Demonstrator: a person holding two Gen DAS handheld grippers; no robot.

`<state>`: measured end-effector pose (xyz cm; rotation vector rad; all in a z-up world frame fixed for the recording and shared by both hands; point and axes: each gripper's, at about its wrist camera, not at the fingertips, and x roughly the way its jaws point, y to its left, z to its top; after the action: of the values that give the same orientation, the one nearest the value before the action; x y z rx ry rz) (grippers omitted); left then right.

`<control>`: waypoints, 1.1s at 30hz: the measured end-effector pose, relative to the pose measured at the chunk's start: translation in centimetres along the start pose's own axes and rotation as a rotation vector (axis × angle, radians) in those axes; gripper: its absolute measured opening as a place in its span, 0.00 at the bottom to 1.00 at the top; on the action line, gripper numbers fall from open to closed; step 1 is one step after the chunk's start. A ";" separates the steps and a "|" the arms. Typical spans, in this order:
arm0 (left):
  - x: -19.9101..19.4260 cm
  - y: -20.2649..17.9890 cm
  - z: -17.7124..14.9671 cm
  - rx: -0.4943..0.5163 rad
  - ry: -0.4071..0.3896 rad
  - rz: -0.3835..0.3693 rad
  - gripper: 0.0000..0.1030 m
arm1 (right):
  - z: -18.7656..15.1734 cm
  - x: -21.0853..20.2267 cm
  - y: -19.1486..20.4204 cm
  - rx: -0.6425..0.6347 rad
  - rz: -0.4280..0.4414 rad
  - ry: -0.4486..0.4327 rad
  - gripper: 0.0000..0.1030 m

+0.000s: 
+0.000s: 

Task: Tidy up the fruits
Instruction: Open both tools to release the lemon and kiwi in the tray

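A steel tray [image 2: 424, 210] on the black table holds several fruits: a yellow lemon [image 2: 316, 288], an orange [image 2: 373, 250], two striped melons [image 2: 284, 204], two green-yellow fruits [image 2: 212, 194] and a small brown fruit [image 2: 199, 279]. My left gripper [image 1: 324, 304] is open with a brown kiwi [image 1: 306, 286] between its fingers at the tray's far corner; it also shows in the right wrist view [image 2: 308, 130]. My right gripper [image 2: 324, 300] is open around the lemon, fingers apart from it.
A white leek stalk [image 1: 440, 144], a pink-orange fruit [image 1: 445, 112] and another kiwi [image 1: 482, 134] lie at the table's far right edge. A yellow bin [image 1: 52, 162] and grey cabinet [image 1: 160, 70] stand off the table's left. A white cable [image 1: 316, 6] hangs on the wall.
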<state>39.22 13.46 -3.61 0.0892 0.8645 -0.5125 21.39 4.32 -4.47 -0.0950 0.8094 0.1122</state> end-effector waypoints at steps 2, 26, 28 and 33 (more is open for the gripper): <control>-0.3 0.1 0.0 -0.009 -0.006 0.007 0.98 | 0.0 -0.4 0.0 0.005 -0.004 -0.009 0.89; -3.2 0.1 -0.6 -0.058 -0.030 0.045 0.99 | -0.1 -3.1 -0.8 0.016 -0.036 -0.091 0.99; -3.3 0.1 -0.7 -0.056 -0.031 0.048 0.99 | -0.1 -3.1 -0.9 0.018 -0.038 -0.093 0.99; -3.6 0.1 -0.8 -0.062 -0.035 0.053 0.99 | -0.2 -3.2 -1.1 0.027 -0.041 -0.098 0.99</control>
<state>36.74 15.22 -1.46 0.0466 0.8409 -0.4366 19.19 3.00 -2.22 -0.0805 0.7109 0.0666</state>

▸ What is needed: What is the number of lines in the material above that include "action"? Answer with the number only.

▸ Task solution: 2